* **What to do**
Output the listing below, all of it, exactly as given.

╭─ Recorded information

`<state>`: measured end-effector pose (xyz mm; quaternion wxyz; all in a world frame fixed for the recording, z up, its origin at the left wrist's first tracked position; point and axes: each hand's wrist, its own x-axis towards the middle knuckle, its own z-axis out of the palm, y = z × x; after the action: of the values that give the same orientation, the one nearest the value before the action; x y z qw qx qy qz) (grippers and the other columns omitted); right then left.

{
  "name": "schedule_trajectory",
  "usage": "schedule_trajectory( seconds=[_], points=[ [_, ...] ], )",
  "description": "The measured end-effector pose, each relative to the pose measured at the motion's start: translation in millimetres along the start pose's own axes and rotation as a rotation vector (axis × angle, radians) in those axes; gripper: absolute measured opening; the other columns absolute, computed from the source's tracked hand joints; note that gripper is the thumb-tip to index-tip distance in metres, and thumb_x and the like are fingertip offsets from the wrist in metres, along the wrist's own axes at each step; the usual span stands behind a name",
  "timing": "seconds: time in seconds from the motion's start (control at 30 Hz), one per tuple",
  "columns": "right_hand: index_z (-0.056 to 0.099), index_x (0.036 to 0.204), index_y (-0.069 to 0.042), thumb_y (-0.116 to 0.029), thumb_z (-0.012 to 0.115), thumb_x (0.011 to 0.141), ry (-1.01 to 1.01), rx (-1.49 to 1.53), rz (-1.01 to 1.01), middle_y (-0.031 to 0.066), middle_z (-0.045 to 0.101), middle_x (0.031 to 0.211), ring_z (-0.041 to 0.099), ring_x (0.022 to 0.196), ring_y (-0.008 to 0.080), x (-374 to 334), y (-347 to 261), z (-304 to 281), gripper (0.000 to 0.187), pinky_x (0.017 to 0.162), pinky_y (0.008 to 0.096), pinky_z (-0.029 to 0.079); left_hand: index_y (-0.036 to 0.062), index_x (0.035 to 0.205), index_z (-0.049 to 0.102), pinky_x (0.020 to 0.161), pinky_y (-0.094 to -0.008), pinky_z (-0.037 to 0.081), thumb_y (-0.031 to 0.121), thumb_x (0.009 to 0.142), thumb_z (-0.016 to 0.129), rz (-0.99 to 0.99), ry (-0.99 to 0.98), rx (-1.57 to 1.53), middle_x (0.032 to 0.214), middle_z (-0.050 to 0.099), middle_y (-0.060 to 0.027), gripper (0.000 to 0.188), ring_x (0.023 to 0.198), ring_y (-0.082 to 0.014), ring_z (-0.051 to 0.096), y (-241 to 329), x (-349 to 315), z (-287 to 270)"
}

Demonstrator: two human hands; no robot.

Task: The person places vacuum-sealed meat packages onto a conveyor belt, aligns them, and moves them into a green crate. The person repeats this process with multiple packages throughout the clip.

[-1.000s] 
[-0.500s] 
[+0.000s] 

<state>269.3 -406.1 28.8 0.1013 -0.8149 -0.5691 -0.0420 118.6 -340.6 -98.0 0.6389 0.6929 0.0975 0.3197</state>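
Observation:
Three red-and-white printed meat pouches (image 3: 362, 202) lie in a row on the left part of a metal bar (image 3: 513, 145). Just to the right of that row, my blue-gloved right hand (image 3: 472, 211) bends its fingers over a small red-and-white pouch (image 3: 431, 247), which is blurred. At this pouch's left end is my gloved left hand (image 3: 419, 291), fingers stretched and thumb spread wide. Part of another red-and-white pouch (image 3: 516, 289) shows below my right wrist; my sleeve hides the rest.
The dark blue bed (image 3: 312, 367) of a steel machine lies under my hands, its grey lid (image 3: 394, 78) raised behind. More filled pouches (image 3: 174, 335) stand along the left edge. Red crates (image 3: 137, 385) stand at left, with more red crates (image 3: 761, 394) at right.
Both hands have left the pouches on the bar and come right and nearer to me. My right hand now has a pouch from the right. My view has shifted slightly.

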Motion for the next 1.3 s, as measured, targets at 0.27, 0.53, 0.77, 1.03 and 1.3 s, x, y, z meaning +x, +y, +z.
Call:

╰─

* **Response area**
`<state>`: measured end-effector pose (xyz mm; quaternion wxyz; all in a world frame fixed for the recording, z up, its origin at the left wrist's first tracked position; point and axes: each hand's wrist, its own x-axis towards the middle knuckle, its own z-axis out of the palm, y = z × x; after the action: of the values that give the same orientation, the one nearest the value before the action; x y z qw qx qy qz) (grippers and the other columns omitted); right then left.

{
  "name": "schedule_trajectory",
  "usage": "schedule_trajectory( seconds=[_], points=[ [_, ...] ], )",
  "description": "The measured end-effector pose, each relative to the pose measured at the motion's start: translation in millimetres along the start pose's own axes and rotation as a rotation vector (axis × angle, radians) in those axes; gripper: absolute measured opening; the other columns absolute, computed from the source's tracked hand joints; note that gripper is the thumb-tip to index-tip distance in metres, and thumb_x and the like are fingertip offsets from the wrist in metres, along the wrist's own axes at each step; the usual span stands behind a name",
  "timing": "seconds: time in seconds from the motion's start (control at 30 Hz), one per tuple",
  "columns": "right_hand: index_z (-0.056 to 0.099), index_x (0.036 to 0.204), index_y (-0.069 to 0.042), thumb_y (-0.116 to 0.029), thumb_z (-0.012 to 0.115), thumb_x (0.011 to 0.141), ry (-1.01 to 1.01), rx (-1.49 to 1.53), rz (-1.01 to 1.01), middle_y (-0.031 to 0.066), middle_z (-0.045 to 0.101), middle_x (0.031 to 0.211), ring_z (-0.041 to 0.099), ring_x (0.022 to 0.196), ring_y (-0.008 to 0.080), x (-374 to 334), y (-347 to 261), z (-304 to 281), gripper (0.000 to 0.187), pinky_x (0.017 to 0.162), pinky_y (0.008 to 0.096), pinky_z (-0.029 to 0.079); left_hand: index_y (-0.036 to 0.062), index_x (0.035 to 0.205), index_z (-0.049 to 0.102), pinky_x (0.020 to 0.161), pinky_y (-0.094 to -0.008), pinky_z (-0.037 to 0.081), thumb_y (-0.031 to 0.121), thumb_x (0.009 to 0.142), thumb_z (-0.016 to 0.129), rz (-0.99 to 0.99), ry (-0.99 to 0.98), rx (-1.57 to 1.53), middle_x (0.032 to 0.214), middle_z (-0.050 to 0.099), middle_y (-0.060 to 0.027), gripper (0.000 to 0.188), ring_x (0.023 to 0.198), ring_y (-0.082 to 0.014), ring_z (-0.051 to 0.096), y (-241 to 329), x (-349 to 315), z (-287 to 270)"
}

Demonstrator: two human hands; no robot.

Task: The person places vacuum-sealed meat packages onto a conveyor belt, aligns them, and moves them into a green crate. The person repeats this process with multiple packages throughout the clip.

[-1.000s] 
[-0.500s] 
[+0.000s] 

<state>269.3 -406.1 28.8 0.1013 -0.8149 -0.5691 -0.0420 118.6 -340.6 -98.0 0.6389 0.6929 0.0975 0.3197</state>
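Observation:
Three red-and-white printed meat pouches (image 3: 362, 202) lie in a row on the left part of a metal bar (image 3: 513, 145). Just to the right of that row, my blue-gloved right hand (image 3: 472, 211) bends its fingers over a small red-and-white pouch (image 3: 431, 247), which is blurred. At this pouch's left end is my gloved left hand (image 3: 419, 291), fingers stretched and thumb spread wide. Part of another red-and-white pouch (image 3: 516, 289) shows below my right wrist; my sleeve hides the rest.
The dark blue bed (image 3: 312, 367) of a steel machine lies under my hands, its grey lid (image 3: 394, 78) raised behind. More filled pouches (image 3: 174, 335) stand along the left edge. Red crates (image 3: 137, 385) stand at left, with more red crates (image 3: 761, 394) at right.
Both hands have left the pouches on the bar and come right and nearer to me. My right hand now has a pouch from the right. My view has shifted slightly.
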
Motion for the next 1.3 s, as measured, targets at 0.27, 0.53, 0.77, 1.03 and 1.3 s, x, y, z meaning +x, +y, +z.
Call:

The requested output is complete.